As a jazz enthusiast myself, I'd say that quite a lot of people with whom I've discussed this have quite an irrational hatred of jazz. And my brother and his partner, for instance, who have more rational reasons for doing so, loathe it.

Perhaps the score is actually more neutral to many people?


----------



## Ian Moore

Interesting...I love both new music and Jazz. Both images would intrigue me in equal amounts.

I would have thought that a complicated score would put people off. It would appear to be an attraction. What about those people who can't read music? Surely they would prefer the photographic image?


----------



## Torkelburger

Well, before making any conclusions about race or jazz, you may want to control for them first, meaning, change the first picture to a different group of African-Americans and/or a different type of jazz. It may be people are turned off by the very early, Joe King Oliver-time period, "scratchy record" jazz they think of when they see the first photo instead of being turned off by race or jazz in general. Put up a photo of Miles Davis or a famous pop artist like Jay-Z.


----------



## Ian Moore

I don't think it is race. A 1930s Jazz ensemble of African descent will probably get more views than muisc anyway! I think it is something to do with the style of music and where I am displaying it. I am showing it in the wrong places. But it does throw up a whole can of worms...it would be interesting to conduct a little experiment...


----------



## Majed Al Shamsi

It could be coincidence.
If you are serious about conducting this little experiment of yours, I'd be interested in seeing the results.
Maybe continue uploading two versions of your music, one with pictures and one with sheet music, and see if this ratio is consistent?


----------



## Ian Moore

I think a whole range of different background images would be fascinating.


----------



## Kije

Since the title of the video is just _Les Codomas_ people who are searching for this exact song might think that the video with early jazz background probably contains this type of music, perhaps by a band called _Les Codomas_, and find the one with the score more reliable; people don't want to waste time watching a video they don't want to watch.

Or it is just a coincidence, as Majed Al Shamsi pointed out... I think it's time for some research!


----------



## Ian Moore

Yes, I get it. Maybe they think it is early twentieth century Jazz. Not a piece of modern piano music. But there is only one way to find out...conduct an experiment. The same video released at the same time with different cover pictures:representing race, age(musical period), style(e.g musical genre) and authenticity(score image). They must receive exactly the same amount of exposure from me and somehow I have to get people to click onto the one they like the best and none of the rest. I think that people who like modern music are more reassured by the score than human figures - that's my prediction.


----------



## Ian Moore

By the way, have you noticed that someone keeps giving me a one star rating not matter what I do or say? Whoever it is you should be honest and tell me why you dislike my threads. It is not just me. I have noticed that it often happens to the treads that have the writer's music on it.


----------



## differencetone

Thanks. I will now publish to youtube with a picture of the score. I will even try to make it look like old paper. I was thinking of adding a cough or two to make it sound live. 
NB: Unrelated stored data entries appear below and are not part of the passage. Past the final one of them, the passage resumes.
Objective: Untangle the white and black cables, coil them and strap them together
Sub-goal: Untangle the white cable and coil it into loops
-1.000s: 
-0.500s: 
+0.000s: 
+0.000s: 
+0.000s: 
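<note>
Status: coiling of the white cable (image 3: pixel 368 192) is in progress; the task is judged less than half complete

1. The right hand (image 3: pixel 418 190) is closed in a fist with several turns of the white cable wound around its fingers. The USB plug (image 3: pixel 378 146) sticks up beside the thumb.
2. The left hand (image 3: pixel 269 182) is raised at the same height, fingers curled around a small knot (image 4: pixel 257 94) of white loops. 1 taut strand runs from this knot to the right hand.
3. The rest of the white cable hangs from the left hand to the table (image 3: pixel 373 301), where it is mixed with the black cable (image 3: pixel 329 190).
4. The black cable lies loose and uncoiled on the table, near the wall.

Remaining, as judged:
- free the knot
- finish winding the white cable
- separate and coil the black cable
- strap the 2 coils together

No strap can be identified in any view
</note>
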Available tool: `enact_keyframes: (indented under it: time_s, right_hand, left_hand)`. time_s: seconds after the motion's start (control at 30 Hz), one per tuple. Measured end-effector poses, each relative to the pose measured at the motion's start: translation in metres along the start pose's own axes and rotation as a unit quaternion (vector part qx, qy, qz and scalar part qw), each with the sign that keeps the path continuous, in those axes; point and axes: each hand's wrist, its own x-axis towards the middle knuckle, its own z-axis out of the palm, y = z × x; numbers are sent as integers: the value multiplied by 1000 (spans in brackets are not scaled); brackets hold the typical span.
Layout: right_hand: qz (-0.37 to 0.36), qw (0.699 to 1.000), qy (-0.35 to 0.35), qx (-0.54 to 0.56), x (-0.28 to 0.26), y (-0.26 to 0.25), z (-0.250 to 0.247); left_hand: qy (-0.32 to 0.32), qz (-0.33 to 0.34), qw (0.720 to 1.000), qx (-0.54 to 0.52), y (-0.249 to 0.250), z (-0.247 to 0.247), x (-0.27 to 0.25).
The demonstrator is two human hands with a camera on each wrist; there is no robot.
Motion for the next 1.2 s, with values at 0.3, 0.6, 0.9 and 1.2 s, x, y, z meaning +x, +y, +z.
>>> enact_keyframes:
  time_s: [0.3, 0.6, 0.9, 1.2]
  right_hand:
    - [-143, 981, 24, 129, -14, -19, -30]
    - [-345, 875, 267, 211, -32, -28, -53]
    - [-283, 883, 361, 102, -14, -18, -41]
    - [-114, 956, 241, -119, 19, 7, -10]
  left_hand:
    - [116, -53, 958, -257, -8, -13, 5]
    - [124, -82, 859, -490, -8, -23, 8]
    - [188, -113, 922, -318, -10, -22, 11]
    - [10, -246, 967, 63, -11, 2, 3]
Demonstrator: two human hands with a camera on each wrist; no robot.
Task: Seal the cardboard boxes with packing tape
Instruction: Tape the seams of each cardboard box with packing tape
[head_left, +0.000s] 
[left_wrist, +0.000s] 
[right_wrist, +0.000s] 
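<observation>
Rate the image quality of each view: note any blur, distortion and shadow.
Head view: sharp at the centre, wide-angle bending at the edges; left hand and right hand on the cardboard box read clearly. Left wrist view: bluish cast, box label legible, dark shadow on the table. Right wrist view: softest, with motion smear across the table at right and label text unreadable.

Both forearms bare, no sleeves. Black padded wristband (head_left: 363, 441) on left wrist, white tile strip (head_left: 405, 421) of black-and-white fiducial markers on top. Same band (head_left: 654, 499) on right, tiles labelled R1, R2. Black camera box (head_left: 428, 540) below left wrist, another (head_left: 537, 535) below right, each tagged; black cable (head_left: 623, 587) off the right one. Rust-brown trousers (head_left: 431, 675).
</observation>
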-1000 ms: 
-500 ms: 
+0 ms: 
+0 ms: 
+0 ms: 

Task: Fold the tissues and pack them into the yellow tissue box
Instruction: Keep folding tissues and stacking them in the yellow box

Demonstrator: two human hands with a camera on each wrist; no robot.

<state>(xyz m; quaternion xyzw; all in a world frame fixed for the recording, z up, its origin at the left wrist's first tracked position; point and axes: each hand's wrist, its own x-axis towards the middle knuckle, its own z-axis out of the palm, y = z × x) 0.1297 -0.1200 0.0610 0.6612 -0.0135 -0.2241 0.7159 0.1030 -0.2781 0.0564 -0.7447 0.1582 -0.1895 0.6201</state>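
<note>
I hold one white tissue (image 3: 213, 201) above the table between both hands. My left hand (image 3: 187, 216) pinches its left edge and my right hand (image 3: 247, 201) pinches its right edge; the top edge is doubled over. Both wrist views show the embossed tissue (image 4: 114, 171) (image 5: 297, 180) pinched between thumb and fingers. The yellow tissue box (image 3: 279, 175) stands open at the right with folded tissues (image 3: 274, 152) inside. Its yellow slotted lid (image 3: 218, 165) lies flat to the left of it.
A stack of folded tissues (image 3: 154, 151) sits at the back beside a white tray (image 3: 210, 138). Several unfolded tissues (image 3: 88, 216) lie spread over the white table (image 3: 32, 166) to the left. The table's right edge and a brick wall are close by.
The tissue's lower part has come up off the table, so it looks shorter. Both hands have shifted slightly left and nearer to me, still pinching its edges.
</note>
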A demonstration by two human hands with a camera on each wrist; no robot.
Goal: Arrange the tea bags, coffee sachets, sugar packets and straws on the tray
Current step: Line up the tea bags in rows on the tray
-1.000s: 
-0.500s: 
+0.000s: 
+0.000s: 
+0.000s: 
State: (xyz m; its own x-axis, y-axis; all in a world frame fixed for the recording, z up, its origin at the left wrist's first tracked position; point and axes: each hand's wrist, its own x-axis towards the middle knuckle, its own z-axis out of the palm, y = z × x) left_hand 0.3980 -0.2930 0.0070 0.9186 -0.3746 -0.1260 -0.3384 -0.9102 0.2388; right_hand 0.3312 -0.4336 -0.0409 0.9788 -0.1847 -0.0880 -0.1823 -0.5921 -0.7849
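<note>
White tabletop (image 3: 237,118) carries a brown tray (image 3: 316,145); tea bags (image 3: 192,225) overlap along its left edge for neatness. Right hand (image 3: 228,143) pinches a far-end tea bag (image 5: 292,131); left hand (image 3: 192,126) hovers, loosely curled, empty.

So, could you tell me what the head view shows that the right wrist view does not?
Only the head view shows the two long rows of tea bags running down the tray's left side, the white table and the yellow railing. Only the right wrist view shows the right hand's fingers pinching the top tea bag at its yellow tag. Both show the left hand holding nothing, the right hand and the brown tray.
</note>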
Do stars matter? I'll give you stars when they let me. I don't think I'm allowed to yet because I don't see any blank stars up there. Got my avie up finally!


----------



## Ian Moore

No they don't matter but I wish the person was more courageous and made a comment about my music rather than using stars.


----------



## SuperTonic

Just speaking from my own experience; if I search for a piece of music on Youtube and I get multiple matches to my query I do use the image that is displayed in the search result to narrow down my choice of which one to listen to. And if I see one that has a score, I almost always choose it, particularly if it is a piece of music I am hearing for the first time. If there is no result that has a score pictured, then I typically go with one that has some kind of artwork in the image, or a still picture of the composer/performer(s), mainly because this typically indicates an upload of a professional recording in my experience. I tend to avoid those results that show a live performance unless it is of a performer I recognize and trust as typically these are lower quality recordings.

If I was searching for a classical piece and the image showed a jazz band I would probably conclude that the video is not really what I am looking for and move on to something else, even if the title matched my search criteria. I imagine the cognitive dissonance of such a search result is likely going to be a turn off to some people (although admittedly it may intrigue others).


----------



## differencetone

How do people find you on YouTube? What tags do you use?


----------